Otherwise, if ctx->ring_pages[] is updated before memory copy due to
the compiler optimization, other processes may have an opportunity
to access to the not fully initialized new ring page.

So add a wmb to synchronize them.

Reported-by: Yasuaki Ishimatsu <[email protected]>
Signed-off-by: Tang Chen <[email protected]>
---
fs/aio.c | 8 ++++++++
1 file changed, 8 insertions(+)

diff --git a/fs/aio.c b/fs/aio.c
index 50c089c..f0ed838 100644
--- a/fs/aio.c
+++ b/fs/aio.c
@@ -327,6 +327,14 @@ static int aio_migratepage(struct address_space *mapping, struct page *new,
pgoff_t idx;
spin_lock_irqsave(&ctx->completion_lock, flags);
migrate_page_copy(new, old);
+
+ /*
+ * Ensure memory copy is finished before updating
+ * ctx->ring_pages[]. Otherwise other processes may access to
+ * new ring pages which are not fully initialized.
+ */
+ smp_wmb();
+
idx = old->index;
if (idx < (pgoff_t)ctx->nr_pages) {
/* And only do the move if things haven't changed */
--
1.8.3.1

2014-02-27 10:38:21

by Tang Chen

[permalink] [raw]

Subject: [PATCH 1/2] aio, memory-hotplug: Fix confliction when migrating and accessing ring pages.
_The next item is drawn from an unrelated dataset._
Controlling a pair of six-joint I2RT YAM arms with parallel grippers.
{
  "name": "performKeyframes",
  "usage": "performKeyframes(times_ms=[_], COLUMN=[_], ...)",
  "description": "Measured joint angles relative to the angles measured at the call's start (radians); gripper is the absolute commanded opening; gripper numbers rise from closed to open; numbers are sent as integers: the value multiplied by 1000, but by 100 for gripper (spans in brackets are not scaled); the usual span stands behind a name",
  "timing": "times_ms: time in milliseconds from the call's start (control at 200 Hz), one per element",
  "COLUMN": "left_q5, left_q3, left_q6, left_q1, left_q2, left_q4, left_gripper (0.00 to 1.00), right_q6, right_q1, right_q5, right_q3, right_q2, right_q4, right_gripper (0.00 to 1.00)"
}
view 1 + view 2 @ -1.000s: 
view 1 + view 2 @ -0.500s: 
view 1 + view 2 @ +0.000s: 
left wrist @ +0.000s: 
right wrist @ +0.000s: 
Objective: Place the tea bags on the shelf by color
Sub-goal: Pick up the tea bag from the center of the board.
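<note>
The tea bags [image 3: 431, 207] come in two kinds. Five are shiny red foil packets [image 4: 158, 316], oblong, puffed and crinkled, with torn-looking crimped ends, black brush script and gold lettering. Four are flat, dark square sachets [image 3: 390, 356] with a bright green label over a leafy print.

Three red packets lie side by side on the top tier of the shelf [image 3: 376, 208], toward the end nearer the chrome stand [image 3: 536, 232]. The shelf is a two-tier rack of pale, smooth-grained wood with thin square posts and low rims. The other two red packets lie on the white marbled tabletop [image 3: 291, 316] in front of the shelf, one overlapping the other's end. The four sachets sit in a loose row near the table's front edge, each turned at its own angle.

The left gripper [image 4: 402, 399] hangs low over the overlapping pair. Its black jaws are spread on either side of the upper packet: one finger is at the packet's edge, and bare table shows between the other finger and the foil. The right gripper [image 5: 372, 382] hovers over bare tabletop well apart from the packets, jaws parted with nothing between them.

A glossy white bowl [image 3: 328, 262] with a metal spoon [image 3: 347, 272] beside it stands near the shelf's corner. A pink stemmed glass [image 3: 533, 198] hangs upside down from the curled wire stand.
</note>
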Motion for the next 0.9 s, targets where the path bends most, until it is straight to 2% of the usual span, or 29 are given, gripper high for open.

AIO ring page migration has been implemented by the following patch:

https://git.kernel.org/cgit/linux/kernel/git/torvalds/linux.git/commit/fs/aio.c?id=36bc08cc01709b4a9bb563b35aa530241ddc63e3

In this patch, ctx->completion_lock is used to prevent other processes
from accessing the ring page being migrated.

But in aio_setup_ring(), ioctx_add_table() and aio_read_events_ring(),
when writing to the ring page, they didn't take ctx->completion_lock.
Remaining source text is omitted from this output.